## Exercise prompt
Every line below that has the string "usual" needs to be copied.

## Dataset extract
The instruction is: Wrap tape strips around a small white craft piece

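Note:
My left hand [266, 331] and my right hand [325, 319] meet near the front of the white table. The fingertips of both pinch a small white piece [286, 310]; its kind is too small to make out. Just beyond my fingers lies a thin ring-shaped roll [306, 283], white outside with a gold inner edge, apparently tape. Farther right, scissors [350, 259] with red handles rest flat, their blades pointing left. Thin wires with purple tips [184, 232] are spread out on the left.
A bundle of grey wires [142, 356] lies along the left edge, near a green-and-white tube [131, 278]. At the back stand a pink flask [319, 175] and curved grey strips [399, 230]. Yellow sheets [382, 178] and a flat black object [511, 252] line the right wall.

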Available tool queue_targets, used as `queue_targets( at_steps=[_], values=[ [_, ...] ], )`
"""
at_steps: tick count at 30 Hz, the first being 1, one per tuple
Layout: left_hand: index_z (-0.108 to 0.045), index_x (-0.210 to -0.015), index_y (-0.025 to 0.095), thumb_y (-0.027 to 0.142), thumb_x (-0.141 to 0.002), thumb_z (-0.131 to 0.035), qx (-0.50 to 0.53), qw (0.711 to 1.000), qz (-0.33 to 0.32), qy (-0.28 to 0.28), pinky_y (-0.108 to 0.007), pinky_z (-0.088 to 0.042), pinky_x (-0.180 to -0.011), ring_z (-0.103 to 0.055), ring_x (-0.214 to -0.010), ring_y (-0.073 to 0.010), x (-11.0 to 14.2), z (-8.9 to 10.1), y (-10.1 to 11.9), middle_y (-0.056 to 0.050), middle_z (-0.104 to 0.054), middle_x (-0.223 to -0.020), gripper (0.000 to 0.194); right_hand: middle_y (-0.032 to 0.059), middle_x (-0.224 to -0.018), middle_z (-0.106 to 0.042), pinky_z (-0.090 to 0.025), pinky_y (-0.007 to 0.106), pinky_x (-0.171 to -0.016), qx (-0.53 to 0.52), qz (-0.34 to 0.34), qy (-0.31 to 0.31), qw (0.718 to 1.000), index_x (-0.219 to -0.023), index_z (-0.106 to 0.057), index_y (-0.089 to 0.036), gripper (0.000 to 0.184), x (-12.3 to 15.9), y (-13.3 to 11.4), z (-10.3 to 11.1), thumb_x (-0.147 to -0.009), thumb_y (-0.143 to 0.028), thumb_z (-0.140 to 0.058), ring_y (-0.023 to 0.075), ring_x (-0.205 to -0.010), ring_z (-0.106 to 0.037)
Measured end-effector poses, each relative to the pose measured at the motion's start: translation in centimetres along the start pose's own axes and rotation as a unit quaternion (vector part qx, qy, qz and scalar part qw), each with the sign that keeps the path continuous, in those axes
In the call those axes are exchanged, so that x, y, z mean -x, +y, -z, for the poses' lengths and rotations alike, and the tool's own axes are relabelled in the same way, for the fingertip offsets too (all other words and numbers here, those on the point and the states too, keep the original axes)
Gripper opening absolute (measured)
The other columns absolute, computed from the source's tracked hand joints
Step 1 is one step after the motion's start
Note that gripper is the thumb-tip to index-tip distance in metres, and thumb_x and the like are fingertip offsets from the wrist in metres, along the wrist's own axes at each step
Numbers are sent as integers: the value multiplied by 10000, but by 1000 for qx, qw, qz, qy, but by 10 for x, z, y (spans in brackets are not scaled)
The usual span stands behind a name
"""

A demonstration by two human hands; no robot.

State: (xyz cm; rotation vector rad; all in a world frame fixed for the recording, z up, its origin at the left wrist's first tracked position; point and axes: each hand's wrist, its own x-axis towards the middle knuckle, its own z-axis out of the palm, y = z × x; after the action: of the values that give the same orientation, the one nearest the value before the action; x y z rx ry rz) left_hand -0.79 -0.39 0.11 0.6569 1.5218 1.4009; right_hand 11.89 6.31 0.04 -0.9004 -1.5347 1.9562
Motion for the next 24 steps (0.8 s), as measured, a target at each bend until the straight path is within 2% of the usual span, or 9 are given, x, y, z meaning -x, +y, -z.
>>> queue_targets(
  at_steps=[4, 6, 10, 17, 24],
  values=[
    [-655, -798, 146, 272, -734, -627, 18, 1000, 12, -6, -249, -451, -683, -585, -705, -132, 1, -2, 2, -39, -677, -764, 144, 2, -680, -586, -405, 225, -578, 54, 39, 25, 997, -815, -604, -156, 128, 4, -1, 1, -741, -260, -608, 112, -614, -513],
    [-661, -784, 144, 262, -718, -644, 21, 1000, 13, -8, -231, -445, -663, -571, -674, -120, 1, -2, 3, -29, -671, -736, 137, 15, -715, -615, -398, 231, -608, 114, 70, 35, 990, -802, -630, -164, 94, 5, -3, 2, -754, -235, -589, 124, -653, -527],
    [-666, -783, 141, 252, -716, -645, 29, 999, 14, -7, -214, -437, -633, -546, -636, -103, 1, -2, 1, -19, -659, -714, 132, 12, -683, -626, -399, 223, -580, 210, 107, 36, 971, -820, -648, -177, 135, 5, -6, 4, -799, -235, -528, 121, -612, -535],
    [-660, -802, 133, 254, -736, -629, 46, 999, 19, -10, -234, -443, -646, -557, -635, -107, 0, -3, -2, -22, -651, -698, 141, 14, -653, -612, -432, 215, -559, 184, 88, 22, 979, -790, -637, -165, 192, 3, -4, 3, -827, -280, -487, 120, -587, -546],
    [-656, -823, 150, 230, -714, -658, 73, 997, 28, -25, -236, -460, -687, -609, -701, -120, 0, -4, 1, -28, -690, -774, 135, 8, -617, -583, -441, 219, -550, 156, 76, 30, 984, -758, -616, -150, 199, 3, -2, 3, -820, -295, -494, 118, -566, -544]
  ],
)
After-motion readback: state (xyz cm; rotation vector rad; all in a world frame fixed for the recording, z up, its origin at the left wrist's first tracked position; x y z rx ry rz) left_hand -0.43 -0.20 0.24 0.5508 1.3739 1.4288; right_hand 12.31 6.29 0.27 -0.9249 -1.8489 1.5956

## Completed exercise
The usual span stands behind a name
Motion for the next 24 steps (0.8 s), as measured, a target at each bend until the straight path is within 2% of the usual span, or 9 are given, x, y, z meaning -x, +y, -z.

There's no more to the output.